* [Action item]
Copy each line of the following material that has the string "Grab".

::::::

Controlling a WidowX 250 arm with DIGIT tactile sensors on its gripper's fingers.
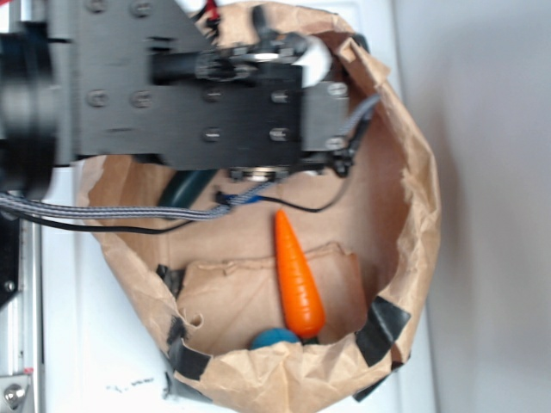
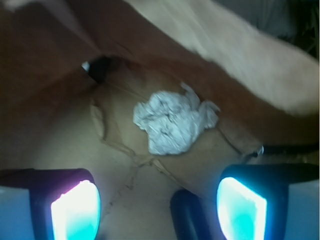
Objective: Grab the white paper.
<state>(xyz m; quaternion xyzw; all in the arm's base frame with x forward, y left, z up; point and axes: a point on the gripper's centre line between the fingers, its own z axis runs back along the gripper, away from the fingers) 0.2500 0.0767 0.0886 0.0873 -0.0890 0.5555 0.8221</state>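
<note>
Crumpled white paper (image 2: 172,122) on brown paper bag (image 2: 150,165) floor, gripper (image 2: 157,202) above the paper, jaws wide, empty, carrot (image 1: 297,280) in bag

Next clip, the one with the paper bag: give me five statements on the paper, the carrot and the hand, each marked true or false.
1. The white paper lies on the floor of the brown paper bag. True.
2. The hand is shut on the white paper. False: in the wrist view its fingers stand apart and the paper lies ahead of them, untouched.
3. The orange carrot lies inside the bag. True.
4. The carrot lies between the fingers. False: it is clear of the hand, nearer the bag's taped edge.
5. The white paper is smooth and flat. False: it is a crumpled wad.
</note>
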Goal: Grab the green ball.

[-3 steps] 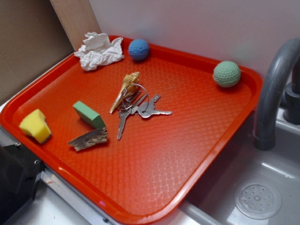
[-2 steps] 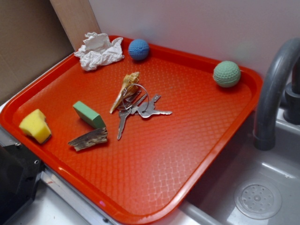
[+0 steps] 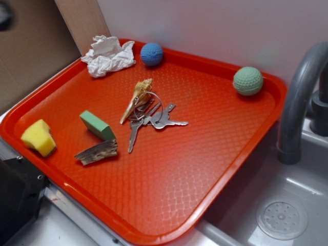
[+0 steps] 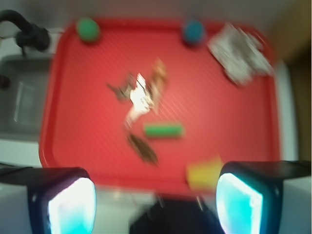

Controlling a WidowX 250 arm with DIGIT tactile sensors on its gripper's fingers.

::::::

* [Task solution]
Objective: Grab the white paper.
Goal: Grab the green ball.

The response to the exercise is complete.